Associate Professor of English; Poet and Author
University of Illinois at Urbana-Champaign
Audrey Petty '90 teaches creative writing at the University of Illinois, and she
writes fiction, poetry, and nonfiction. Her work has appeared in several
publications, including Story Quarterly, The Massachusetts Review, African American Review, The Oxford American, and Best Food Writing 2006. A native of Chicago, Illinois, she is editor of High Rise Stories, slated for publication in fall 2013 as part of the McSweeney’s Voice of Witness book series. High Rise Stories is an oral history focusing on people who lived in Chicago public housing communities, such as the Robert Taylor Homes, that have been demolished in recent years.
How did your Knox experience affect the course of your life?
I have enduring friendships that began at Knox, whether with my classmates or teachers who became my colleagues, like Robin [Metz, Philip Sidney Post Professor of English and director of the Creative Writing Program at Knox.
Knox was the place that I began to really take myself seriously as a thinker -- not only as a writer, as a creative person, but as a thinker. I got a lot of confidence, but also I was challenged there, and I know I grew. Where I am now has everything to do with Knox. Certainly, being in a community there with young people who were amazing artists and amazing thinkers and had all kinds of projects that they wanted to pursue, that was infectious. It did light something within me. (Photo at right: Audrey Petty, center, with fellow Knox College alumni Jessie Dixon and Mary Crawford, now members of the Knox faculty.)
Describe a memorable Knox class, experience, or professor, and the impact on you.
Near the top of the list would be my experience in the study abroad program and living in France -- living in Besancon -- for a school year. That was the biggest decision of my life at that point.

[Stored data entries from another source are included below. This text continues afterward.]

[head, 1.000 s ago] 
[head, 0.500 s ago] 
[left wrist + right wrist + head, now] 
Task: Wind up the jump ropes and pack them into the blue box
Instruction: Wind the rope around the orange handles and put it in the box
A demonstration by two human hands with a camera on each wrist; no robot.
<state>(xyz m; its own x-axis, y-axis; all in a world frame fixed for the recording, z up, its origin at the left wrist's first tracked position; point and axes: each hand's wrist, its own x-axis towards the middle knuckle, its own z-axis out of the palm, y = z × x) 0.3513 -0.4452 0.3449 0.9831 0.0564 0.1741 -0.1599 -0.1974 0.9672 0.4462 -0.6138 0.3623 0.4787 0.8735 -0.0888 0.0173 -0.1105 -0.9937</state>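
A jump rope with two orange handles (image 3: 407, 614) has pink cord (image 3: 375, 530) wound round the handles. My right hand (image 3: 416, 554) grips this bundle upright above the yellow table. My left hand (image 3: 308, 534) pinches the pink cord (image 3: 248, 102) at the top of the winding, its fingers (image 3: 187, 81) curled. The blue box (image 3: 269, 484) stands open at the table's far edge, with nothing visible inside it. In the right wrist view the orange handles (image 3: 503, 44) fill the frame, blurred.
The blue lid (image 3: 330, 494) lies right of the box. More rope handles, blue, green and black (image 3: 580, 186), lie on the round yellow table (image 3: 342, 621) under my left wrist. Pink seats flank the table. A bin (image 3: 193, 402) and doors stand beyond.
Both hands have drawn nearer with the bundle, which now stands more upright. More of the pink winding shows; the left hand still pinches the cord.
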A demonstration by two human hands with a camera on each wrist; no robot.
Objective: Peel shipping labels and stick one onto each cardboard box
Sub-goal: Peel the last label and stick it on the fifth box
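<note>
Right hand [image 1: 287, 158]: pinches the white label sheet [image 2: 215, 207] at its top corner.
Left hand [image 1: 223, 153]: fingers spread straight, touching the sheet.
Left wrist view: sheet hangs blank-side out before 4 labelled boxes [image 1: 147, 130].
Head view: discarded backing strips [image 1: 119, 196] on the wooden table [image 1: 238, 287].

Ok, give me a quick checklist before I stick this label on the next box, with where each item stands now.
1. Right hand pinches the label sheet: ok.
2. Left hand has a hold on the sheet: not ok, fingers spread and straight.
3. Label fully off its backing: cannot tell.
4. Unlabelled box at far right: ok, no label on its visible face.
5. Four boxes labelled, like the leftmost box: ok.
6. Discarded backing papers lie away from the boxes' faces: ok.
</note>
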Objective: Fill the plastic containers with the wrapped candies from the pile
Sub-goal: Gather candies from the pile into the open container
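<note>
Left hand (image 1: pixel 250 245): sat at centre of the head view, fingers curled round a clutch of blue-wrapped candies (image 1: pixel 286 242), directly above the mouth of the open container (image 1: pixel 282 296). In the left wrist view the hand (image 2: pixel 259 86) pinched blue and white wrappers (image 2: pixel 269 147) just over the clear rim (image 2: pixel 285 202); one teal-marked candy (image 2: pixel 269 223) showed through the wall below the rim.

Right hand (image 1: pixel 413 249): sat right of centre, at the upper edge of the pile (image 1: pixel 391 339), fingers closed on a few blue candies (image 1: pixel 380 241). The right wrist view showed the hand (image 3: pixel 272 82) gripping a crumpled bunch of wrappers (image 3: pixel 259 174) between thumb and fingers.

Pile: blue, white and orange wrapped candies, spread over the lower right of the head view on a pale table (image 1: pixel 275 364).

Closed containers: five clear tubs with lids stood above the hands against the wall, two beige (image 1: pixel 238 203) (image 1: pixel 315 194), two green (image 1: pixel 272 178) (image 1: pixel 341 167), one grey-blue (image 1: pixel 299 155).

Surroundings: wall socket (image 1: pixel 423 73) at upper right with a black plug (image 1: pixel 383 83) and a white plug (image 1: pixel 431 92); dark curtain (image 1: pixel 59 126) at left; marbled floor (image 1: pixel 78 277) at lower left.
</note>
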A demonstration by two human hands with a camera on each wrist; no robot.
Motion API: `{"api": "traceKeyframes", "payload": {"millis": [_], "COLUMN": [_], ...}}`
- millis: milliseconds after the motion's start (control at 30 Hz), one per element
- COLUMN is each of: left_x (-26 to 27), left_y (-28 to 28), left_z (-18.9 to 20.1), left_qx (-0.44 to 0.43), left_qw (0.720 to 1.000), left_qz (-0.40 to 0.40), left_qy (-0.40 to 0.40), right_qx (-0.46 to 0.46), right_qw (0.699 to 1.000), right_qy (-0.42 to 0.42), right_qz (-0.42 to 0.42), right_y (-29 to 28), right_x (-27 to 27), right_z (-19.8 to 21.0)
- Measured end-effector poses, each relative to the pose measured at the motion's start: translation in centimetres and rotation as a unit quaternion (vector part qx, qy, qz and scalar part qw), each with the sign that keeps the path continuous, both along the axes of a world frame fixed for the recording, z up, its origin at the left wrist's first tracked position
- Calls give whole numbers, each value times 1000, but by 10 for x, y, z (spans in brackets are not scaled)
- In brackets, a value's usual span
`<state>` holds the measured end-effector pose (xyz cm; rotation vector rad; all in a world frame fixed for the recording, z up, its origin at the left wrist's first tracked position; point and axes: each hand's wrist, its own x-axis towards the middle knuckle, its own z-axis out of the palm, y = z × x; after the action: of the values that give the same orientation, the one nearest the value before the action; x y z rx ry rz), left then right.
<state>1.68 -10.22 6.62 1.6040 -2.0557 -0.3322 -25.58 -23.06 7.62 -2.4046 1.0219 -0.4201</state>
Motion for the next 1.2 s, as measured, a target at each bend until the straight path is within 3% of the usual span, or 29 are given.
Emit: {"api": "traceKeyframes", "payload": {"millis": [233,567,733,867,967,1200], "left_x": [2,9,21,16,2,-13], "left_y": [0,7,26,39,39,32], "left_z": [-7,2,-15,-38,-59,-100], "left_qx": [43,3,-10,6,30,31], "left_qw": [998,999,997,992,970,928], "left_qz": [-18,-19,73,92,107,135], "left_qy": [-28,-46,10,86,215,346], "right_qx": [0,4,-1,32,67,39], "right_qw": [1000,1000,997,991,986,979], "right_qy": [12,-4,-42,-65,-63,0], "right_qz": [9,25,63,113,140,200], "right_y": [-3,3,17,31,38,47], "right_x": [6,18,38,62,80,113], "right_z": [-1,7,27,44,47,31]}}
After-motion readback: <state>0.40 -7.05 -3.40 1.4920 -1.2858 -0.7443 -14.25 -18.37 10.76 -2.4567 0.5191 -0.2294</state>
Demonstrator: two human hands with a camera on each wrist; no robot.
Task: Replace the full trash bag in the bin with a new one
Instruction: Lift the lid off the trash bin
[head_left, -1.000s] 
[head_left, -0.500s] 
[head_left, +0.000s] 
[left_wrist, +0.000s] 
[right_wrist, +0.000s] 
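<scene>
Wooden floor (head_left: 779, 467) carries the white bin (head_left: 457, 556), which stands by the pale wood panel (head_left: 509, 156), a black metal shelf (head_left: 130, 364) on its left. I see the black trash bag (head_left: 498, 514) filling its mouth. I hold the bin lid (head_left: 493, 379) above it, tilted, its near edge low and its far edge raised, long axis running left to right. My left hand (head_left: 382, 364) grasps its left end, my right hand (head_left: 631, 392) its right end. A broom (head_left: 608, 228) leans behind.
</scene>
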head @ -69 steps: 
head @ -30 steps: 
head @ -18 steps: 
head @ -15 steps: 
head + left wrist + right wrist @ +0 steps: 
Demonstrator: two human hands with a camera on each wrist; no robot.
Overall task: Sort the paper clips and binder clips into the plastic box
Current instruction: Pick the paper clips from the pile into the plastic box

It was such a big leap for me. I’m very close with my parents and my sisters, and the thought of being away –- away and unreachable, physically, for that school year -- was a daunting notion. But I really wanted it. I think I knew that it was going to change me, and it did.
It gave me a different sense of who I was as an African-American, as an American. It gave me a different appreciation of language, of literature. It was life-changing. I don’t think I can do it justice in trying to explain it.
What advice would you give to high school students who are undertaking their college search?
I would encourage them to learn about the layers of each place that they’re looking at. What first presents itself in a certain place is important information, but I think there’s often a lot more going on that’s beyond what meets the eye.
What made you want to be part of High Rise Stories and chronicle people’s memories?
My earliest memories of the city, and the city’s skyline, include Robert Taylor Homes because we lived pretty close to them. I had piano lessons in a neighborhood that meant that I was passing by Robert Taylor Homes, Stateway Gardens, Ida B. Wells on a regular basis. I never entered any of these communities, but they were landmarks to me.
I was also aware of headlines, news stories about things that happened in Robert Taylor Homes and Stateway Gardens — crime, shootings, drug sales, things that made the 10 o’clock news. That was the only kind of education I had about what those communities were like from the inside. Once the buildings started to come down, it felt like a really big deal to me, and I think I understood, as an adult, that there was a lot more to those communities than what I’d heard on the news. I was curious to somehow get closer to those places, even as they were disappearing. (Photo below: Audrey Petty speaks at a meeting of the Knox College Caxton Club.)